> YOUR TASK
Answer with nothing except the number of lines in the listing that include the word "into".

--- SUPPLIED DATA Enclosed Below ---

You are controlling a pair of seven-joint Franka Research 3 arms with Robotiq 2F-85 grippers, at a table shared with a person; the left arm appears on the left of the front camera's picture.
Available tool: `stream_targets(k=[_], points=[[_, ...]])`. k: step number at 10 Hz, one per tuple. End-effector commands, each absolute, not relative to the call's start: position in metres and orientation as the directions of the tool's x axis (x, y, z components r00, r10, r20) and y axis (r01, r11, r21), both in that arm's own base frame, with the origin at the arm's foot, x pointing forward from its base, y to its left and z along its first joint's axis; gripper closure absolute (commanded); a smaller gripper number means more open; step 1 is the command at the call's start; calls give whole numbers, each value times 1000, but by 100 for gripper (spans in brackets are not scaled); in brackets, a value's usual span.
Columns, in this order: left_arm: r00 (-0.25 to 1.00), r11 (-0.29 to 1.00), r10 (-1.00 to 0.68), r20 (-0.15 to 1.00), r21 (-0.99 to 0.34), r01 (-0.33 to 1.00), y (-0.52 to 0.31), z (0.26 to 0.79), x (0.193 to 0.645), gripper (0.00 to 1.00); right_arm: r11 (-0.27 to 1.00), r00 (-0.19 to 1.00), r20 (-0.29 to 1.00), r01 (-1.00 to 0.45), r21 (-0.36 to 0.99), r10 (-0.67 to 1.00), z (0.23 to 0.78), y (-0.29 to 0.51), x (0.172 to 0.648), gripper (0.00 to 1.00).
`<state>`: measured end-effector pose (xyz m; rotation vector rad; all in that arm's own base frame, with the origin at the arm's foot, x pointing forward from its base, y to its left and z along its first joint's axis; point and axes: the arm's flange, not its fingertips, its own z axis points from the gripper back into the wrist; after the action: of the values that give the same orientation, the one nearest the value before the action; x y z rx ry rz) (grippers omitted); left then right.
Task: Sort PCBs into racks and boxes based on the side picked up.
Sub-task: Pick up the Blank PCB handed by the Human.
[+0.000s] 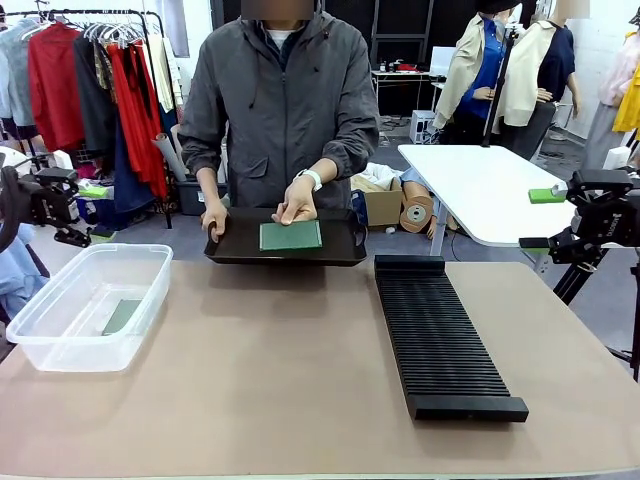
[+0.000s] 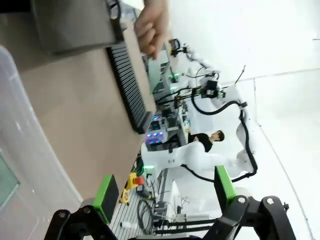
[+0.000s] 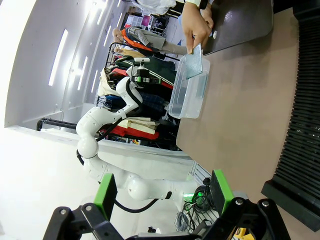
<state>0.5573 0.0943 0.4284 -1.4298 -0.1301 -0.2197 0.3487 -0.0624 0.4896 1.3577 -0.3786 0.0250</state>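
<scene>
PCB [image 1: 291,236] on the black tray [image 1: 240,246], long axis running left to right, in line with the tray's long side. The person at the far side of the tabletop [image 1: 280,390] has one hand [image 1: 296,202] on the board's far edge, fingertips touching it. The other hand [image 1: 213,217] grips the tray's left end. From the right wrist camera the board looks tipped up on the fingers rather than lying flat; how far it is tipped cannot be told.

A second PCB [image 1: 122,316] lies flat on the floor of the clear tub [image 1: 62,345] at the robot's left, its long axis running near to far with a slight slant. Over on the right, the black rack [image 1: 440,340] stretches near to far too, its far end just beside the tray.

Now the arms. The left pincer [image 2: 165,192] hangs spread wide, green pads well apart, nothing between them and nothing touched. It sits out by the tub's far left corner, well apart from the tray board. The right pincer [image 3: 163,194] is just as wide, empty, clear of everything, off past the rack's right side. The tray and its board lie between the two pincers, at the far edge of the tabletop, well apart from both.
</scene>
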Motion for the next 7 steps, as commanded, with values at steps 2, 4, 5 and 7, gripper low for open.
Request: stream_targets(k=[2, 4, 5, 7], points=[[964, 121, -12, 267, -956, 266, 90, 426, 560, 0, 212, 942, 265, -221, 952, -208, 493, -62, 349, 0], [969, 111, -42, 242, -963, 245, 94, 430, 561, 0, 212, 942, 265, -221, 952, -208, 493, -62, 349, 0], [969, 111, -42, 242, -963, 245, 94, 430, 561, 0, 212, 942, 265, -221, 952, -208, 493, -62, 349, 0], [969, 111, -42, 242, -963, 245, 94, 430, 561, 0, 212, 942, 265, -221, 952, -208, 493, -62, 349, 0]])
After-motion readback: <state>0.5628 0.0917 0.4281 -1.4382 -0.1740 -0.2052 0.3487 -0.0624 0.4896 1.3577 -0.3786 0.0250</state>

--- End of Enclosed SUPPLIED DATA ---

> RESPONSE BELOW
2